Hammer himself (as an antagonist) is obviously misogynistic and condescending, while Tony just likes sexy ladies waay too much (Pepper warns him to stop ogling an employee or there will be a “very expensive sexual harassment suit”). Hammer and Stark are two shades on a sexist spectrum really. At least Tony trusts women to save his life and run his company. Hammer only sees them as pretty distractions (“sweetheart”) until they don’t give him what he wants (“bitches”). His depiction of a chauvinist is unfortunately dead accurate.
Oh, Happy does a couple sexist/creepy things in Iron Man 2 as well, so you might use him as an example. He and Tony both, however, show much more respectful attitudes towards women by Iron Man 3.
Yay, found the first one!! Great stuff, as expected! I have two things to say:
1) About that rape ceremony thing….what the frosted flakes man??? It really really bothers me that an actual human being thought that would be a cool thing to put in the story and that whoever edited/beta-ed this story just let it slide through??? i dONT UNDERSTANDDD. also, finding out that a protag, that I assume was awesome otherwise, is a rapist would make me throw the book across the room and then set it on fire. :|
2) “In the scene, monster man asks Leslie to “warm me,” so of course Leslie strips down and climbs into bed with him. Presumably all her blankets and heating pads were in the laundry.” this made me choke on my tea, bless you. X’D
Oh dear, I hope you were able to recover from the tea! I can’t have my readers choking to death on me.

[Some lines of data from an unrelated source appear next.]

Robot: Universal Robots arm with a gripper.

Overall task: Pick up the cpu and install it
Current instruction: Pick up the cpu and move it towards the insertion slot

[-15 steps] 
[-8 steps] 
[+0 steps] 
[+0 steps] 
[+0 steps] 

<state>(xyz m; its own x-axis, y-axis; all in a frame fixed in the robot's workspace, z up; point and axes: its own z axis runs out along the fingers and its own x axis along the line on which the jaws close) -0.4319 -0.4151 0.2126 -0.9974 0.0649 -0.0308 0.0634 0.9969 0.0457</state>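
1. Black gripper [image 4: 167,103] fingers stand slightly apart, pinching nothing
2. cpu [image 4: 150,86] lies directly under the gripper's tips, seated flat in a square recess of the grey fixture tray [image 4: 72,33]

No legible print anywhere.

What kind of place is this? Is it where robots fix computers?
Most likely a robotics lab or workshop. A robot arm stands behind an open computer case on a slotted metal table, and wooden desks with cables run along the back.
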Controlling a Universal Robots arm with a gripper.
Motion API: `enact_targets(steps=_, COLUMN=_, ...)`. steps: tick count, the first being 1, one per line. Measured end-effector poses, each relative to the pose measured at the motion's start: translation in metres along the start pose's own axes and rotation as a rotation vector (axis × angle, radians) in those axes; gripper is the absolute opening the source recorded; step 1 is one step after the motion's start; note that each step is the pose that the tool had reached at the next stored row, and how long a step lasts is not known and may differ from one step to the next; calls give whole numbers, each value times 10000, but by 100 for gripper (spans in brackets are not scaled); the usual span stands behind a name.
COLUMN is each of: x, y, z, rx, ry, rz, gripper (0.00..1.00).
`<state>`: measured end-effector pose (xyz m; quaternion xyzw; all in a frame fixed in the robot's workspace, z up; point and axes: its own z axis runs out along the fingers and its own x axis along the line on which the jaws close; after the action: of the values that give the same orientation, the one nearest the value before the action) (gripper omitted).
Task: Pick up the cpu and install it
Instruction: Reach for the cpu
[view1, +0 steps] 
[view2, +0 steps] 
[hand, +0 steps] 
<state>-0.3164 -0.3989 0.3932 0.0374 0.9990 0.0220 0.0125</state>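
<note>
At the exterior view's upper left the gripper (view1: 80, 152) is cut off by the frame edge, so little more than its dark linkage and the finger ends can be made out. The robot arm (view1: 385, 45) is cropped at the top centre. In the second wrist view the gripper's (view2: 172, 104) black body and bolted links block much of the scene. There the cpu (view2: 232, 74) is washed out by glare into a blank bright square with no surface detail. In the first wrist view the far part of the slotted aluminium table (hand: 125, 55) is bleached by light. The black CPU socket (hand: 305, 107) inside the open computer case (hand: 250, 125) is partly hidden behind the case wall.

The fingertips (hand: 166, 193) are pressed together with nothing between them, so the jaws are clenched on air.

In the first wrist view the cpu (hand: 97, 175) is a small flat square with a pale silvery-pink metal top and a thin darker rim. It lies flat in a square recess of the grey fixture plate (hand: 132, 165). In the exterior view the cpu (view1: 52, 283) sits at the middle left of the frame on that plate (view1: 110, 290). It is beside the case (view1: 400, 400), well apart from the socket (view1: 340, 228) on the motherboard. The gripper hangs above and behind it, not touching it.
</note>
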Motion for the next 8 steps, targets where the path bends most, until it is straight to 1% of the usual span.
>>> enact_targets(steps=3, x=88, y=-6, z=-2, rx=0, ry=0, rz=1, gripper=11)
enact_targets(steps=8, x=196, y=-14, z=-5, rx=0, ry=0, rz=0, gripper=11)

Haha, no worries! Honestly tho, choking to death on tea after reading a gentle, sarcastic comment wouldn’t be that bad of a way to go :’D
I haven’t seen Stranger Things myself, so I’m not entirely sure the show’s theme would support this fix. However, here’s my best shot at it anyways.
When Nancy’s stalker persists, he ends up getting killed by one of the monsters. I can’t say that’s much better, but that’s the best I have assuming we’d want to keep that element in the story. Otherwise, I’d just take that out altogether and make it better that way.